Charlie, I forgot to comment on this post when you first posted it. The funny thing is, I was coming to your blog that day to see if you had any posts on shame – and this was the newest post! Serendipity.
Anyway, I agree with you that shame is a huge driving force in humanity, and that we all suffer from it. Personally, I am deeply ashamed of the idiotic mistakes I’ve made over the years, as well as the financial disaster that has been the result.
What I am trying to figure out, and what you didn’t go into in this post, what the role of shame is in an addict’s recovery. Clearly, someone who is hurting others needs to feel some shame in order to want to change…but what if the addict seems to be so drowning in shame that they can’t handle it at all, and any hint from anyone that they are doing something wrong sends them into a deep depression where they pretty much give up on everything? I know my addict is ashamed of himself – but it seems sometimes like he is so ashamed that he believes he can never do anything good and might as well kill himself as quickly as possible. Which is actually selfish of course, but it’s how he thinks. Is this just a self-indulgent excuse to keep using, or can shame truly paralyze a person from recovering? I am not sure how to handle it when he talks like this. I don’t know if I should give him encouragement that he can do better, that his family loves and needs him, or tell him to stop whining.
First we must distinguish between shame as a natural and healthy reaction to committing a wrong, whether before or after the consequences materialize. That is quite healthy and necessary to curb the behavior in question. Unhealthy shame, on the other hand, is essentially self-pity, which is a character defect in and of itself. Self-pity is a form of selfishness, and is often applied by damaged individuals to manipulate others and to rationalize avoidant behavior. If you hear,
‘Well I’m so ashamed, I cannot face this or face that… I can’t move on… What’s the point of anything after what I’ve done… I might as well just drink or use… I might as well just kill myself…’
…those are the words of a someone who is probably just manipulating you. They want attention and are trolling/fishing for some reaction, similar to the way a child would behave. When we embrace cowardice by remaining in the comfort zone of isolation, we are not engaging in healthy or productive recovery. Please note that I am no shining example of anything, but nonetheless, that is how I see it.
Unhealthy Shame isn’t a good thing, especially excessive shame (like you see in victims), as we render ourselves useless to those in our lives. While ashamed, we can accomplish nothing and are crippled from giving. Conversely, when free from shame, we can engage, produce, succeed, influence and create love, happiness and magic for others.
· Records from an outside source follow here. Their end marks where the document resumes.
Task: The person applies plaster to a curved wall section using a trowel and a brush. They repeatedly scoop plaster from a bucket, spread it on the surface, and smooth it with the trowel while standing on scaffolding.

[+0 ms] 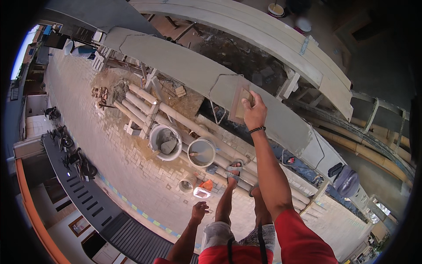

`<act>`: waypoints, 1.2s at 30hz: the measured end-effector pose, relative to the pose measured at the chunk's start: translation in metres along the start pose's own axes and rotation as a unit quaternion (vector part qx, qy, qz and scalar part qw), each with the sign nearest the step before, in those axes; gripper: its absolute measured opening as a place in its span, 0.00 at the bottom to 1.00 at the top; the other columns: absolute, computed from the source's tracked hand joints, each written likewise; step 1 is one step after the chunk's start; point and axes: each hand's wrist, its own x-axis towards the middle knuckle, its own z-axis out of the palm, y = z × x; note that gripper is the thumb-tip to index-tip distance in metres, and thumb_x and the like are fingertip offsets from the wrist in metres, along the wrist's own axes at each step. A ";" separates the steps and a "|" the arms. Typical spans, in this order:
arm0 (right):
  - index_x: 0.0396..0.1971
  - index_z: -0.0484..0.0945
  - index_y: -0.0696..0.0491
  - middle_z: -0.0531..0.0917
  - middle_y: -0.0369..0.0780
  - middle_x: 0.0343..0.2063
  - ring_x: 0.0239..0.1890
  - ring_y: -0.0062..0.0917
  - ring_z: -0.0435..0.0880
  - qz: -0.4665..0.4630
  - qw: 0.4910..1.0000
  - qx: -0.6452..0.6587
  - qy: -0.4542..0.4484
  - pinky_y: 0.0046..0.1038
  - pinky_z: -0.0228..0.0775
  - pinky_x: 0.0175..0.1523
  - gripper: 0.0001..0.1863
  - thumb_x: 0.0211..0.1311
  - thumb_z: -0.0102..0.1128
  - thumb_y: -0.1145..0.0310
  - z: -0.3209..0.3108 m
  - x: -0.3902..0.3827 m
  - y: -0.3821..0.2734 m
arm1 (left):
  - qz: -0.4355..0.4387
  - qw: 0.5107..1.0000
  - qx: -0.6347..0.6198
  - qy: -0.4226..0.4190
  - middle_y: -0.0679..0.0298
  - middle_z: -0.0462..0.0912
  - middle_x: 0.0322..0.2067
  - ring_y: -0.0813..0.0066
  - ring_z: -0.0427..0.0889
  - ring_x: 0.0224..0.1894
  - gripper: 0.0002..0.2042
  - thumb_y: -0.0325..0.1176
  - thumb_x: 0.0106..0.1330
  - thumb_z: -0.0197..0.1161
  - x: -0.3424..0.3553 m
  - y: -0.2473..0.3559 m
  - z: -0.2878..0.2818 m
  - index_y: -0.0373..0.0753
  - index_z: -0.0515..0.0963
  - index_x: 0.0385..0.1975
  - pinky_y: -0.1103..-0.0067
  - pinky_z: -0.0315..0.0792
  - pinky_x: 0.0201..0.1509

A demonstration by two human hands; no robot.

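Note:
My right hand (256, 112) is closed around the handle of a flat rectangular plastering float (237, 104). The float lies against the edge of a long grey plastered beam (184, 70), beside a bent wire clamp (212, 94). Lower down, my left hand (200, 211) hangs in the air with loosely bent fingers and nothing visible in it. Nearest to it below are a white and orange bag (202, 192) and a small pail (187, 183). My feet in sandals (235, 168) stand on bamboo poles (178, 127).
A white bucket (153, 144) holds grey mortar, and another bucket (201, 164) holds cloudy liquid. Paving (114, 149) lies well below the poles. A dark rounded object (346, 181) rests at the beam's right end. Motorcycles (79, 165) stand at far left.

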 end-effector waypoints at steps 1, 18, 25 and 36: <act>0.47 0.72 0.53 0.80 0.51 0.35 0.39 0.46 0.79 0.004 1.000 0.027 0.012 0.38 0.71 0.45 0.22 0.51 0.62 0.66 -0.007 0.003 -0.006 | 0.011 1.000 -0.013 0.004 0.52 0.78 0.33 0.68 0.80 0.33 0.15 0.30 0.63 0.52 0.000 0.001 0.000 0.26 0.69 0.45 0.78 0.77 0.35; 0.49 0.70 0.48 0.78 0.50 0.35 0.39 0.44 0.78 -0.067 0.982 -0.176 -0.017 0.40 0.72 0.43 0.26 0.45 0.61 0.64 -0.008 -0.010 -0.025 | -0.021 0.998 -0.044 0.037 0.50 0.79 0.33 0.66 0.81 0.31 0.15 0.29 0.62 0.51 -0.018 -0.022 -0.005 0.27 0.69 0.46 0.77 0.76 0.33; 0.46 0.71 0.48 0.77 0.52 0.34 0.37 0.45 0.79 -0.026 0.983 -0.183 -0.010 0.41 0.72 0.42 0.23 0.45 0.60 0.63 0.040 0.027 -0.036 | -0.001 0.996 -0.086 0.025 0.51 0.79 0.34 0.65 0.81 0.30 0.16 0.28 0.60 0.51 -0.020 -0.018 -0.010 0.28 0.68 0.47 0.78 0.76 0.32; 0.48 0.73 0.46 0.78 0.49 0.36 0.40 0.43 0.79 0.021 0.961 -0.274 -0.008 0.39 0.73 0.46 0.23 0.48 0.58 0.63 -0.018 0.023 0.040 | -0.008 0.997 -0.075 0.033 0.52 0.79 0.35 0.65 0.83 0.30 0.17 0.29 0.59 0.52 -0.014 -0.032 -0.023 0.29 0.68 0.47 0.79 0.73 0.29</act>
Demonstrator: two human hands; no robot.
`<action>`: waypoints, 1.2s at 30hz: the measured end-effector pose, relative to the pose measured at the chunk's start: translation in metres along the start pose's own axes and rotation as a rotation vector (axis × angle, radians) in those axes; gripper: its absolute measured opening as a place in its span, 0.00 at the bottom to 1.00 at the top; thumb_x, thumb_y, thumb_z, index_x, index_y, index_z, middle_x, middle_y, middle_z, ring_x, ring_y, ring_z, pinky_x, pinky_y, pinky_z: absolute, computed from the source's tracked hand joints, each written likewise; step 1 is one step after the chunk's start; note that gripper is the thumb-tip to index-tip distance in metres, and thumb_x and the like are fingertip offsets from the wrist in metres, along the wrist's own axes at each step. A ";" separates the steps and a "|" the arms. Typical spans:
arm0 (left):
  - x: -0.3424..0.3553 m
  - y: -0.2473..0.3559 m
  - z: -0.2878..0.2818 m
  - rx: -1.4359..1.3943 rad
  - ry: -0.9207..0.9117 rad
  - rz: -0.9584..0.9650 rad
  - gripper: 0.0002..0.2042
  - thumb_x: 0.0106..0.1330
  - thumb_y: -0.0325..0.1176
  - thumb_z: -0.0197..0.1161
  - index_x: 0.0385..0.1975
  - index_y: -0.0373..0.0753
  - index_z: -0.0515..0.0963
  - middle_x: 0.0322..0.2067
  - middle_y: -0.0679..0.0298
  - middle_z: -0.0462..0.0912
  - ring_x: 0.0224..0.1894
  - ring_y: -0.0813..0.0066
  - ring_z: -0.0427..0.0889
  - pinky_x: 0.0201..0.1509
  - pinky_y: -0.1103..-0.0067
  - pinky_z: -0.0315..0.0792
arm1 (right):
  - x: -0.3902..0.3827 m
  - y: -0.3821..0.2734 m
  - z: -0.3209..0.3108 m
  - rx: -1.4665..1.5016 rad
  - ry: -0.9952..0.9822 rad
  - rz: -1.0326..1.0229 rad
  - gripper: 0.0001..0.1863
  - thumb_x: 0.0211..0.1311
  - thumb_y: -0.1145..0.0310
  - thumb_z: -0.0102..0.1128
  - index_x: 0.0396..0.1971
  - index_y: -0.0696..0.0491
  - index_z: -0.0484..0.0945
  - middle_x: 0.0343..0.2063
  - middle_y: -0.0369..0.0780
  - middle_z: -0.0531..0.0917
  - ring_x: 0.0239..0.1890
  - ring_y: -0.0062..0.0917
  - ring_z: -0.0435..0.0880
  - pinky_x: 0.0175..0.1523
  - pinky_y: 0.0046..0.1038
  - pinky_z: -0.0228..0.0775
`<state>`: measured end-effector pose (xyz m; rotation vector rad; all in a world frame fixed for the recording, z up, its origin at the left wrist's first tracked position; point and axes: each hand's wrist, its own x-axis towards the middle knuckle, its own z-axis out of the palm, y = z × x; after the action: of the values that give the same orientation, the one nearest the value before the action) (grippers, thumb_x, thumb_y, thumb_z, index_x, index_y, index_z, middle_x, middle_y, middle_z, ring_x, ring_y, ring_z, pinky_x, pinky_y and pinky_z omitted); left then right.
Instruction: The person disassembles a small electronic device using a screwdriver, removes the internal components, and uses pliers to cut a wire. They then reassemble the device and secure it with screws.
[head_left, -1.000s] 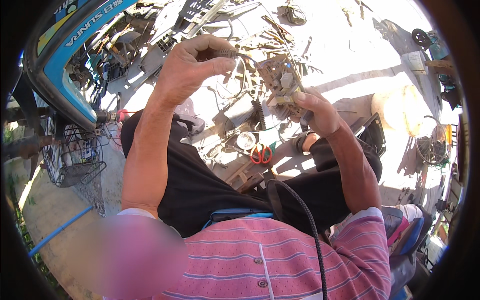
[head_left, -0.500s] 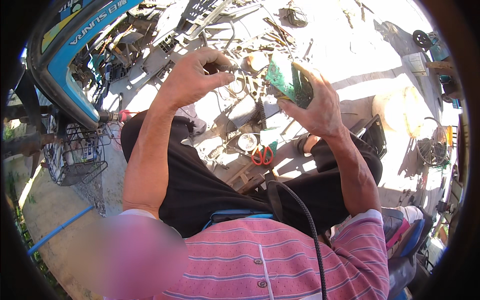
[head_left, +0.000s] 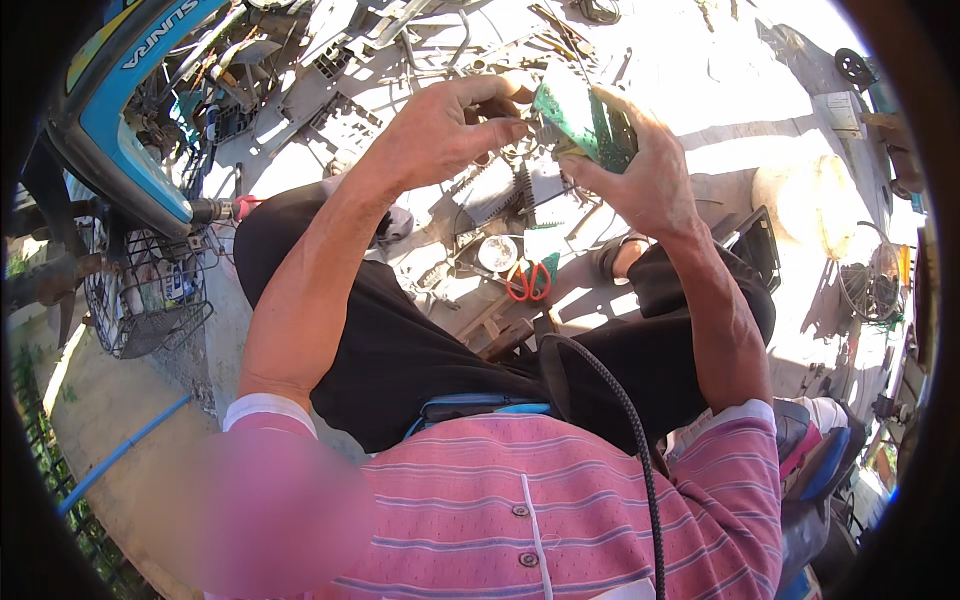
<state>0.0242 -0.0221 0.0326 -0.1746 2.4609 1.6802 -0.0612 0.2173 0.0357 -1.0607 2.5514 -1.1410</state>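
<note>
My right hand (head_left: 648, 172) grips a green speckled piece (head_left: 578, 118) by its right side, thumb below and fingers behind. It has angled, shiny faces, one in glare and one darker; its kind I cannot tell. My left hand (head_left: 440, 135) is at its left edge, thumb and forefinger closed in a pinch. Whatever sits between those fingertips is too small and too glared to name. Below the hands, on the ground between my legs, are red-handled scissors (head_left: 528, 280), a small round white container (head_left: 497, 254) and a grey toothed metal part (head_left: 490, 195).
Scrap metal and plastic parts lie beyond my hands. A blue vehicle panel (head_left: 135, 150) and a black wire basket (head_left: 150, 300) stand at left. At right are a pale bucket (head_left: 815, 215) and a wire fan guard (head_left: 868, 285). A dark braided cord (head_left: 625, 410) hangs before my chest.
My left hand has moved right and slightly up, to the edge of the green piece. A small dark ribbed thing seen in its fingertips earlier no longer shows clearly. My right hand keeps its hold.
</note>
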 end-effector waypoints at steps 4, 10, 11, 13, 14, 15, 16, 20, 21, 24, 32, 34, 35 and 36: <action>0.005 -0.003 0.010 -0.033 0.021 0.042 0.19 0.70 0.44 0.67 0.52 0.36 0.82 0.29 0.70 0.82 0.28 0.85 0.78 0.35 0.81 0.76 | -0.002 0.000 -0.002 -0.007 -0.003 -0.012 0.36 0.52 0.54 0.75 0.55 0.64 0.78 0.40 0.48 0.87 0.41 0.32 0.87 0.51 0.34 0.78; 0.018 -0.032 0.006 0.240 0.185 0.137 0.13 0.70 0.41 0.66 0.46 0.39 0.84 0.31 0.65 0.85 0.31 0.81 0.84 0.38 0.81 0.76 | -0.009 0.001 -0.008 0.323 -0.267 0.366 0.35 0.59 0.42 0.67 0.50 0.61 0.82 0.33 0.37 0.84 0.34 0.17 0.80 0.39 0.25 0.74; 0.021 -0.038 0.006 0.260 0.188 0.115 0.13 0.69 0.40 0.66 0.46 0.38 0.83 0.32 0.63 0.85 0.31 0.80 0.84 0.39 0.80 0.76 | -0.008 0.000 -0.011 0.381 -0.320 0.407 0.35 0.59 0.41 0.65 0.50 0.60 0.82 0.32 0.36 0.84 0.34 0.17 0.79 0.38 0.24 0.73; 0.027 -0.040 0.007 0.301 0.193 0.078 0.13 0.68 0.38 0.66 0.46 0.35 0.82 0.34 0.59 0.86 0.32 0.77 0.85 0.41 0.78 0.76 | -0.009 -0.010 -0.019 0.391 -0.369 0.494 0.35 0.61 0.37 0.61 0.47 0.58 0.84 0.31 0.34 0.83 0.30 0.17 0.76 0.34 0.22 0.67; 0.027 -0.041 0.010 0.290 0.239 0.098 0.14 0.67 0.38 0.66 0.45 0.36 0.82 0.30 0.58 0.85 0.30 0.74 0.84 0.38 0.76 0.76 | -0.008 -0.010 -0.018 0.416 -0.330 0.520 0.34 0.61 0.38 0.61 0.47 0.57 0.84 0.31 0.34 0.83 0.29 0.17 0.75 0.33 0.22 0.65; 0.022 -0.035 0.017 0.279 0.282 0.118 0.14 0.66 0.39 0.66 0.45 0.37 0.83 0.27 0.57 0.84 0.28 0.71 0.82 0.36 0.74 0.75 | -0.010 -0.008 -0.017 0.442 -0.289 0.548 0.34 0.62 0.38 0.60 0.47 0.57 0.84 0.31 0.34 0.83 0.29 0.17 0.74 0.33 0.22 0.64; 0.021 -0.031 0.022 0.267 0.324 0.139 0.14 0.66 0.40 0.66 0.44 0.37 0.83 0.24 0.56 0.83 0.25 0.68 0.81 0.34 0.72 0.74 | -0.012 -0.005 -0.016 0.468 -0.247 0.577 0.33 0.62 0.38 0.60 0.46 0.56 0.85 0.31 0.34 0.83 0.28 0.17 0.73 0.32 0.22 0.63; 0.016 -0.076 0.051 0.321 0.393 0.240 0.32 0.61 0.39 0.73 0.60 0.28 0.69 0.30 0.56 0.86 0.39 0.57 0.85 0.45 0.69 0.77 | -0.010 0.017 -0.017 0.698 -0.240 0.648 0.30 0.64 0.40 0.59 0.43 0.55 0.85 0.29 0.34 0.82 0.25 0.15 0.69 0.29 0.21 0.59; 0.011 -0.066 0.054 0.286 0.328 0.169 0.37 0.61 0.40 0.73 0.63 0.25 0.63 0.32 0.54 0.87 0.44 0.54 0.85 0.50 0.67 0.76 | -0.010 0.020 -0.017 0.713 -0.211 0.675 0.27 0.65 0.42 0.59 0.41 0.54 0.84 0.29 0.34 0.82 0.23 0.14 0.67 0.28 0.20 0.57; -0.002 -0.076 0.068 -0.027 0.360 0.068 0.35 0.62 0.39 0.71 0.65 0.27 0.64 0.42 0.52 0.84 0.40 0.63 0.84 0.49 0.68 0.76 | -0.011 0.019 -0.020 0.847 -0.138 0.664 0.24 0.66 0.46 0.60 0.41 0.54 0.84 0.29 0.35 0.83 0.23 0.14 0.66 0.28 0.20 0.57; -0.028 -0.226 0.169 0.065 -0.573 -0.742 0.21 0.69 0.37 0.57 0.60 0.42 0.77 0.41 0.64 0.83 0.37 0.75 0.81 0.41 0.75 0.81 | -0.005 0.029 -0.025 1.355 -0.154 0.664 0.26 0.74 0.49 0.50 0.55 0.57 0.76 0.42 0.45 0.86 0.39 0.34 0.88 0.20 0.17 0.60; -0.037 -0.230 0.202 0.005 -0.571 -0.905 0.25 0.69 0.42 0.58 0.65 0.43 0.72 0.54 0.55 0.81 0.46 0.66 0.86 0.41 0.69 0.86 | -0.005 0.038 -0.021 1.399 -0.176 0.631 0.28 0.75 0.48 0.47 0.57 0.58 0.74 0.43 0.45 0.85 0.41 0.38 0.88 0.19 0.16 0.59; -0.048 -0.261 0.219 -0.051 -0.545 -1.034 0.26 0.67 0.46 0.62 0.63 0.41 0.75 0.56 0.49 0.80 0.47 0.59 0.87 0.40 0.66 0.86 | -0.004 0.030 -0.021 1.441 -0.170 0.641 0.29 0.75 0.48 0.46 0.58 0.59 0.74 0.42 0.45 0.85 0.41 0.39 0.88 0.19 0.16 0.59; -0.052 -0.264 0.235 -0.077 -0.542 -1.103 0.28 0.65 0.49 0.65 0.62 0.39 0.76 0.56 0.45 0.79 0.45 0.53 0.87 0.40 0.62 0.86 | -0.005 0.027 -0.021 1.467 -0.146 0.665 0.29 0.75 0.48 0.46 0.58 0.59 0.74 0.41 0.44 0.85 0.41 0.41 0.88 0.19 0.17 0.59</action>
<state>0.1383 0.1010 -0.2823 -0.7840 1.4153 1.0891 -0.0804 0.2457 0.0312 0.0837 1.0817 -1.9143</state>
So while Shame is the human condition, it is also the human epidemic. It makes us sick, and ridding ourselves of Shame through acceptance, hard work and living in the present is where we find peace, fearlessness, and limitless potential.
So I would tell him to stop whining (although I don’t exactly have a history of the alternative). Shame in this case sounds like an excuse not to move forward, especially when we vocalize it so much. We are essentially whining as a means to rationalize our failure or procrastination in moving forward and progressing. This is quite different than humility and honest self-assessment, both of which are productive. Shame as guilt simply chains us to the past, whereas engaging in rigorous honesty is a means to stand back up and face the world.
The Big Book says that we are not doormats. We are to respect ourselves and command respect from others. What sort of example are we setting if we remain paralyzed by shame, hobbled over and crying into our pity pot? Recovery is actually about conquering Shame and becoming an example of strength for others. Hope that makes any sense.